>>>

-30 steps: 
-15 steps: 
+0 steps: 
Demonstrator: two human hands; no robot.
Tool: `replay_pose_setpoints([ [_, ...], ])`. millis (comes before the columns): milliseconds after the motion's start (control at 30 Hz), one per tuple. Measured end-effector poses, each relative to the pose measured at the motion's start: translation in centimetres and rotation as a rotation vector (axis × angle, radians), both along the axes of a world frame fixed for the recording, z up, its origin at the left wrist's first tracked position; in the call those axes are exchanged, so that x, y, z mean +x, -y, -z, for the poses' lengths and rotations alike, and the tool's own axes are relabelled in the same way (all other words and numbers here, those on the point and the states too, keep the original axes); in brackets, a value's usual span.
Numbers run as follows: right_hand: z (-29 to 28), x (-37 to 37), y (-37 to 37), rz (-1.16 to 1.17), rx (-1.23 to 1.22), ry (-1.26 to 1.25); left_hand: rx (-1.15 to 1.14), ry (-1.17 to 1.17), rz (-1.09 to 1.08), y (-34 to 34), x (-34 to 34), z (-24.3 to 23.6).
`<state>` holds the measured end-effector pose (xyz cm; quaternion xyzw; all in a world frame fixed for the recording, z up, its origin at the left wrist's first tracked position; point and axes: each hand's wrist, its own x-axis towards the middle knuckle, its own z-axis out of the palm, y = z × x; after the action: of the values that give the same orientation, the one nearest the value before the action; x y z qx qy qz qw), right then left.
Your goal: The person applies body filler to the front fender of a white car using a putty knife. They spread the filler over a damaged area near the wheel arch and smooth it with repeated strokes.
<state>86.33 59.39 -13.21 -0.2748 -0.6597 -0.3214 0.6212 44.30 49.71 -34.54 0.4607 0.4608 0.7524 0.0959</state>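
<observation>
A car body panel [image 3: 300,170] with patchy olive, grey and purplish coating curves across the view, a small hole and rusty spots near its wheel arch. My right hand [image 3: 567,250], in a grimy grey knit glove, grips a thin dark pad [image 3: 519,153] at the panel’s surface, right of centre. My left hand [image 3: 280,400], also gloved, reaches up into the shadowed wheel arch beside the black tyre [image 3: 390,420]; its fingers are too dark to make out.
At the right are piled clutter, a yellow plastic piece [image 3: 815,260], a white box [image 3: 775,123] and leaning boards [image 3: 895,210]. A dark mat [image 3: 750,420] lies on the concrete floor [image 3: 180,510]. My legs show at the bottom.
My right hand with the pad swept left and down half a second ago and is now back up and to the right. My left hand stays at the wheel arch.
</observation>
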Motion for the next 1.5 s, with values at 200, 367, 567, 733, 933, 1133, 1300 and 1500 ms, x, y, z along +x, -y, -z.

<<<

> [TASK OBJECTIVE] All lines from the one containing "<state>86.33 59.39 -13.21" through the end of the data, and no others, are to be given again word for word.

> [RESULT FOR THIS TASK]
<state>86.33 59.39 -13.21 -0.2748 -0.6597 -0.3214 0.6212 44.30 49.71 -34.54 0.4607 0.4608 0.7524 0.0959</state>
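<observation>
A car body panel [image 3: 300,170] with patchy olive, grey and purplish coating curves across the view, a small hole and rusty spots near its wheel arch. My right hand [image 3: 567,250], in a grimy grey knit glove, grips a thin dark pad [image 3: 519,153] at the panel’s surface, right of centre. My left hand [image 3: 280,400], also gloved, reaches up into the shadowed wheel arch beside the black tyre [image 3: 390,420]; its fingers are too dark to make out.
At the right are piled clutter, a yellow plastic piece [image 3: 815,260], a white box [image 3: 775,123] and leaning boards [image 3: 895,210]. A dark mat [image 3: 750,420] lies on the concrete floor [image 3: 180,510]. My legs show at the bottom.
My right hand with the pad swept left and down half a second ago and is now back up and to the right. My left hand stays at the wheel arch.
</observation>
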Motion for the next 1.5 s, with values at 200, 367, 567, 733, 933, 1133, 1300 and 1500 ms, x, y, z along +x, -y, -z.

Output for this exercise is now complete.